One of the effective ways in purchasing a house is through cash payment. Unfortunately, the typical family is
not really in its proper financial situation to get into an agreement like this. Majority of the families are can
modestly afford a down payment, thus, they are forced to secure what was left of the price of their purchase
through mortgage from a lending institution. However, buyers should not exhaust their entire savings just to pay a
huge down payment amount. This will lead to deprivation of reserves if in case any fall back happens or income will
go down in the future.
What are options?
An option in real estate investment is termed as a person’s right to purchase a property for a specified amount
on a certain period. The owner may choose to sell his or her option to someone. The option buyer then hopes that
the value of the investment property will either down or up. The seller will receive a premium known as option
consideration. The buyer also has the right to purchase the property or selling it to another person which he or
she can exercise.
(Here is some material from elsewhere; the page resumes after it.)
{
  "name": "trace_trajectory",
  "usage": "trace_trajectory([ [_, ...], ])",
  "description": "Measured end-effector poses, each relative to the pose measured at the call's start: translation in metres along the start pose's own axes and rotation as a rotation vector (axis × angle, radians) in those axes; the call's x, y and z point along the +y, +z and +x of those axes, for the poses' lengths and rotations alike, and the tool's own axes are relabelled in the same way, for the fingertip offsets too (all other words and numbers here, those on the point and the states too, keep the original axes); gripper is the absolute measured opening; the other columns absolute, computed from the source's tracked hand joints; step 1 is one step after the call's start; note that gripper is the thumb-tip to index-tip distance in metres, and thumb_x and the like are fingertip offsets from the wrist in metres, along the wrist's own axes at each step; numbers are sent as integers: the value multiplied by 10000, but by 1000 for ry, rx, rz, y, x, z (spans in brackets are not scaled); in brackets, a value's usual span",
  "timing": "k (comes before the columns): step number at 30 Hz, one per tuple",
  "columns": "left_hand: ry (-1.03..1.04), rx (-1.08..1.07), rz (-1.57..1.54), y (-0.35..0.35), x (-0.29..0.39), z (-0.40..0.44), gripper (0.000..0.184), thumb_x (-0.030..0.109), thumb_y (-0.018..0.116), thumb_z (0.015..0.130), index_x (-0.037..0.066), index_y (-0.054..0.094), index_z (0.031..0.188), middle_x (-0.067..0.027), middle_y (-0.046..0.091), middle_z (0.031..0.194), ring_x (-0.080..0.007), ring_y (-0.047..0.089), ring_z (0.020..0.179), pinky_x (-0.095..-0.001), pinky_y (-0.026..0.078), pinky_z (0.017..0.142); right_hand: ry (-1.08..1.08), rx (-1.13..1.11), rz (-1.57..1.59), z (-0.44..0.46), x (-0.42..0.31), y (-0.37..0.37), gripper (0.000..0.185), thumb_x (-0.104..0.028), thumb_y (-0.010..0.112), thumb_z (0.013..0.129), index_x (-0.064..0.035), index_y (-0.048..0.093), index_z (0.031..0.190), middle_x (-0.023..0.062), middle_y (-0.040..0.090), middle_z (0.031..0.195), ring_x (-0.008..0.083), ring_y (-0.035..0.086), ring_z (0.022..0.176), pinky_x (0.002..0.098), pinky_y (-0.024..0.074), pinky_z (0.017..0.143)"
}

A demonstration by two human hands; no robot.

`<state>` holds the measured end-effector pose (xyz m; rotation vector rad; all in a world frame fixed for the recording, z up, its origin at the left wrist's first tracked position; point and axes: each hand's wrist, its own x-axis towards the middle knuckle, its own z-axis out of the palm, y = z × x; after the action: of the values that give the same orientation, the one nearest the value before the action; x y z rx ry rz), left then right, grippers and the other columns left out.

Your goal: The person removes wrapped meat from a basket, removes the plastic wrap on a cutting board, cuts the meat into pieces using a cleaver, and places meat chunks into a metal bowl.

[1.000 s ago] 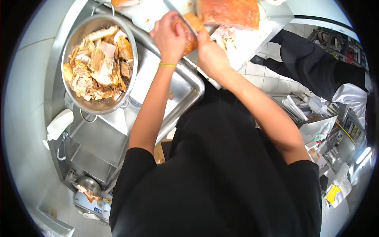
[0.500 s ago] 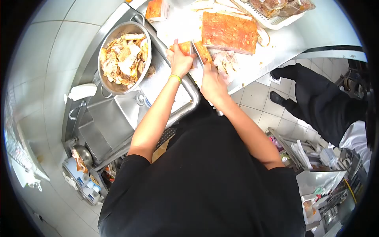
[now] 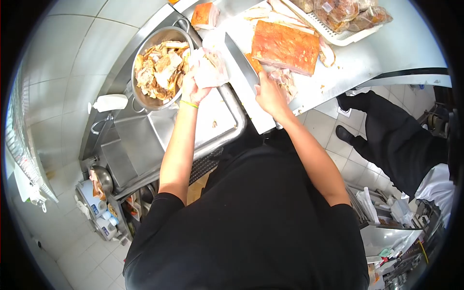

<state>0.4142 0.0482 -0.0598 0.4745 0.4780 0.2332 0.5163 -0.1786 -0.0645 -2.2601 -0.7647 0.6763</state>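
My left hand (image 3: pixel 192 90) is closed on a pale piece of meat (image 3: pixel 209 69), lifted beside the right rim of a metal bowl (image 3: pixel 137 92) of meat pieces (image 3: pixel 162 67). The handle of a wide-bladed knife (image 3: pixel 240 58) is in my right hand (image 3: pixel 270 94), its blade over the white cutting board (image 3: pixel 254 113). Against the blade's right side lies a narrow brown-skinned strip (image 3: pixel 252 62). Just beyond it sits a large slab with orange-brown skin (image 3: pixel 285 47), with pale scraps (image 3: pixel 284 82) below it. A smaller skin-topped block (image 3: pixel 205 15) rests farther back.
A white basket (image 3: pixel 338 39) holds packed meat at the back right. The steel sink (image 3: pixel 137 140) is at the left, with a white bottle (image 3: pixel 110 102) beside it. At the right stands another person (image 3: pixel 391 140) in dark clothes. Shelving lies lower right.
My left hand has moved left from the board towards the bowl and now holds a pale piece. The knife stays in my right hand. The camera view has shifted, showing more of the basket.
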Motion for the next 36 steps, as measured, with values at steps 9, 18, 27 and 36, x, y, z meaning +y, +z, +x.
trace_trajectory([
  [9, 664, -56, 1282, -6, -28, 73, 387, 119, 743, 781, 77, 577, 1128, -128, 557, 1140, -299, 503, 1158, -400, 387, 1009, 39, 159, -30, -6, -43, 2, 283, -67, 550, 883, 35, 416, 1111, 295, 620, 727, 475, 619, 709, 565, 470, 656],
  [18, 754, 97, 1582, 13, -30, 79, 211, 160, 684, 812, 91, 640, 1007, -119, 543, 952, -325, 571, 920, -399, 471, 800, 153, 155, -124, -14, -89, -13, 260, -39, 541, 882, 24, 403, 1093, 300, 602, 684, 492, 603, 698, 567, 448, 644],
  [27, 851, 72, 1713, 12, -32, 77, 190, 161, 652, 825, 156, 656, 1014, -84, 531, 997, -288, 567, 926, -410, 505, 720, 125, 103, -160, -10, -102, -28, 254, -29, 541, 886, 15, 397, 1090, 305, 585, 674, 513, 584, 717, 574, 421, 672],
  [36, 883, 25, 1770, 13, -32, 79, 226, 118, 640, 819, 114, 649, 1044, -77, 586, 1013, -306, 576, 953, -395, 489, 811, 97, -11, -187, -16, -107, -48, 342, 50, 568, 731, 69, 430, 1044, 310, 631, 763, 475, 637, 800, 531, 500, 720],
])
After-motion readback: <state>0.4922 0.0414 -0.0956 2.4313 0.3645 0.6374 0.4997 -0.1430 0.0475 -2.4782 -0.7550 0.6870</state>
This is usually done to gain control over the property without investing a lot of cash. Premiums
in option are generally non-refundable. Options represent equitable interest and are recorded by the county
recorder.
What is a lease option?
A lease option is comprised of two main parts namely an option and a lease (rental agreement). This is written
in either one or two contracts. A rental agreement occurring between the potential lessee or tenant and the owner
is implied as a lease. Leases hold the lessee responsible for paying the maintenance, upkeep, insurance and taxes
of the property. Lease payments are typically five to fifteen percent higher than the rent of the property. For the
lessee to have tax benefits, this lease type is structured as if the lessee is the owner himself.
What is sandwich lease option?
This is not, at any way, an option. This is just created by tenants who wish to exit his or her unit as the
tenant not having exit options written by the landlord in their lease. In order to provide mitigation option (a way
of reducing costs and risks), a person can find a tenant to replace the unit. The tenant found for replacement
becomes the tenant of the existing tenant and not the tenant of the landlord. The legal tenant will now have the
right to create whatever rent, policy and deposit systems that he or she wishes to imply on the new tenant.
To further understand the process in sandwich lease option, a branch of creative real estate investing, further
explanations are provided. The moment the new tenant notices any need for maintenance or has encountered problems
with the unit, he or she will contact the landlord who will then contact the real, legal landlord in for repairs
and maintenances to happen.
The new tenant is required to achieve payments to the temporary landlord who will then make the rent payment to
the original landlord, thus, making things legal and paid.